Huggins first exhibited "Androcles and the lion" at the Royal Academy and made successful entries from 1846 until he was in his seventies. In addition he showed his paintings at most of the major cities in Great Britain. He was influenced in his use of glazes by the Pre-Raphaelites who also had exhibitions there. He became a full member of the Liverpool Academy in 1850 (resigning in 1856), but never became an RA (Royal Academician).
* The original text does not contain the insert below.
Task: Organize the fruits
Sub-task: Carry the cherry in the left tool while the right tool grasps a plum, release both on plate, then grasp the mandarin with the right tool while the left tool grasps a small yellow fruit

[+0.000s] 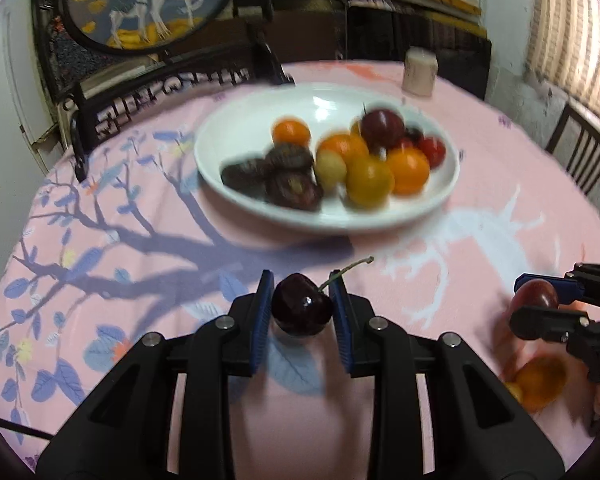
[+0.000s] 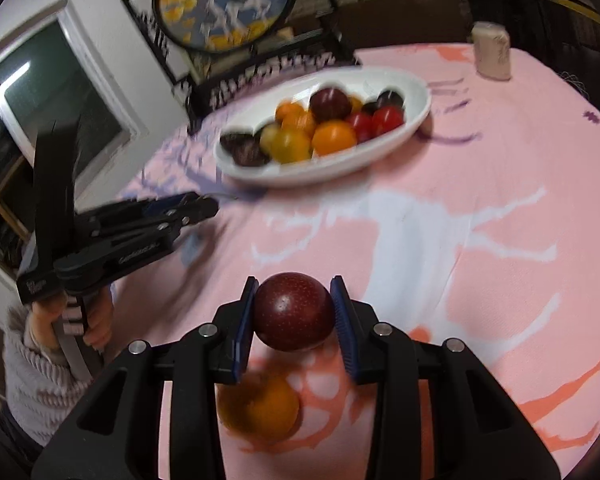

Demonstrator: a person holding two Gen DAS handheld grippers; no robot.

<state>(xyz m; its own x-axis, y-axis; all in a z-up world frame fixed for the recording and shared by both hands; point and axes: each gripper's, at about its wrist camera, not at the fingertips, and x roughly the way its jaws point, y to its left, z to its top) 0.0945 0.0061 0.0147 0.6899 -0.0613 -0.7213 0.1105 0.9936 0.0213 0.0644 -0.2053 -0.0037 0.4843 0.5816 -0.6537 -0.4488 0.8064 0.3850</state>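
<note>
The left hand-held gripper [image 1: 302,306] sits at the bottom centre of its own view, its blue pads clenched on a dark cherry [image 1: 302,310] whose stem [image 1: 346,270] slants up to the right. The right hand-held gripper [image 2: 294,316], likewise at the bottom centre of its view, grasps a red plum [image 2: 294,317] between its pads, held above the bench [image 2: 500,240]. Just below the plum in that frame an orange fruit [image 2: 260,406], blurred, lies on the pink cloth; the same fruit shows at the lower right of the left view, under the right hand-held gripper that enters from the right edge. In the right view the left hand-held gripper appears at the left edge, gripped by a hand [image 2: 96,320] in a pale knit sleeve. Further up in both frames, near the centre, a white oval bowl [image 1: 260,120] stands on the bench, holding orange fruits, a yellow one [image 1: 369,181], small red ones, dark wrinkled fruits [image 1: 274,178] on its left side and another dark red plum [image 1: 382,128] at the back. Beyond the bowl, toward the upper right, a pale cup [image 1: 420,72] stands upright. In the upper left, behind the bench, is a round framed picture [image 1: 148,0] in a black stand.
</note>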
In 1861 Huggins moved to Chester where he lived with his brother, Samuel, until 1865. Huggins work at this time moved from animals to buildings (his brother, Samuel was a notable architectural writer). He painted Chester Cathedral which his brother was to go on to defend when it was to be restored. After leaving his brother, he painted the "Stones of Chester, or Ruins of St. John's" (1874) and the "Salmon Trap on the Dee". He moved to Betws-y-Coed in 1876 so that he could paint landscapes. One painting that resulted was, "The Fairy Glen" which was exhibited in Liverpool in 1877.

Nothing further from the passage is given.